KHARTOUM, Sudan, Sept. 10 (UPI) -- A former southern Sudanese rebel group has signed an agreement with a northern opposition party to form an electoral alliance, the groups say.

The alliance between the Sudanese People's Liberation Movement of the semi-autonomous southern half of the country and the Islamic centrist Umma Party of former Sudanese Prime Minster Sadiq al-Mahdi presents the strongest challenge yet to President Omar al-Bashir's rule, The Christian Science Monitor reported.

The agreement to advance common goals and secure common interests comes seven months ahead of Sudan's general elections, scheduled for April.

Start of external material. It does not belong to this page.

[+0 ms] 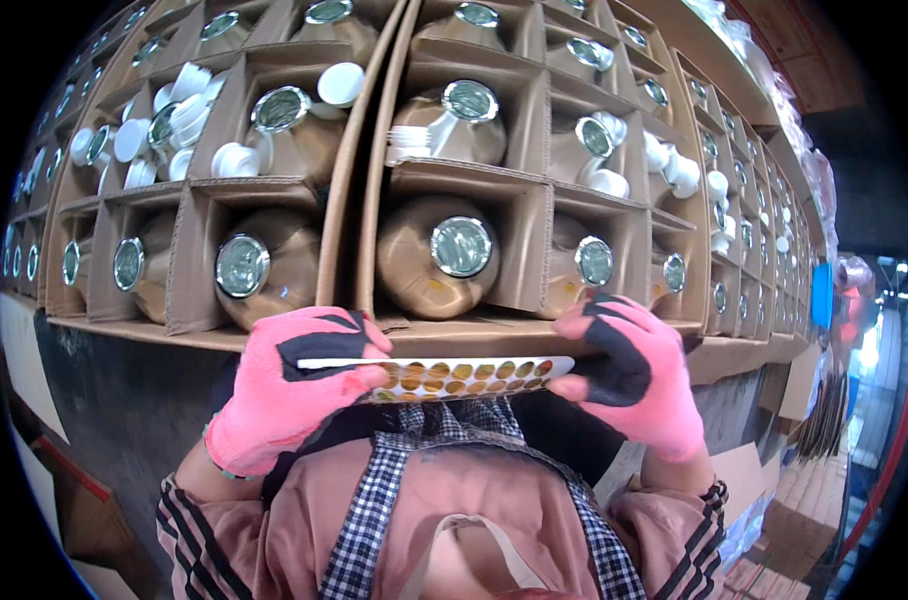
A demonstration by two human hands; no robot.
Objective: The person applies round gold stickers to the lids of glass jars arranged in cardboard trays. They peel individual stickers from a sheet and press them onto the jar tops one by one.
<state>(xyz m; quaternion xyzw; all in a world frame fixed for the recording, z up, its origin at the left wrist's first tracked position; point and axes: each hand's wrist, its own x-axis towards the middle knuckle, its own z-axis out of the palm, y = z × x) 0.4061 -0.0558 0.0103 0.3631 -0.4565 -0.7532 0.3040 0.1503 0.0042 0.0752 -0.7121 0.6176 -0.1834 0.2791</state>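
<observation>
A white sheet of round gold stickers (464, 378) is stretched level before my chest, its dotted face partly visible at a steep angle. My left hand (299, 375) pinches its left end between thumb and fingers. At the other end, my right hand (639, 375) grips it the same way. Both hands wear pink gloves with dark patches and bare fingertips. Just beyond the sheet, a gold-brown round jar (414, 265) with a silver rim sits in a carton compartment. To its left, another such jar (284, 275) lies in the neighbouring carton.
Divided cardboard cartons (504, 335) hold several rows of jars with shiny necks. White plastic caps (189, 110) are heaped in some compartments, and more white caps (674, 170) lie to the right. Flattened cardboard (44, 370) is at the left; stacked cardboard (824, 430) stands at the right.
</observation>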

The elections are seen as a potentially crucial step for peace in the war-torn North African country -- at war with itself for almost its entire post-colonial history, starting in 1956 -- since they would give Sudanese voters from north and south and even the strife-torn Darfur region their first chance to elect their leaders in a decade, the Monitor said.

"The SPLM is attempting to create a coalition that is a political counterweight to (Bashir's National Congress Party's) domination of the current system," John Prendergast, an Africa expert at the Washington-based Enough Project, a human rights group that focuses on the prevention of genocide, told the Monitor.

The National Congress has strong advantages over opposition parties, Prendergast said, and its past use of bribery and armed militias to undermine its enemies could be a strong motivation for the SPLM to use all methods, including peaceful political ones, to make friends.

With this alliance, "The NCP will have to rig the elections fairly profoundly in order to win next year's vote," he said, the Monitor reported.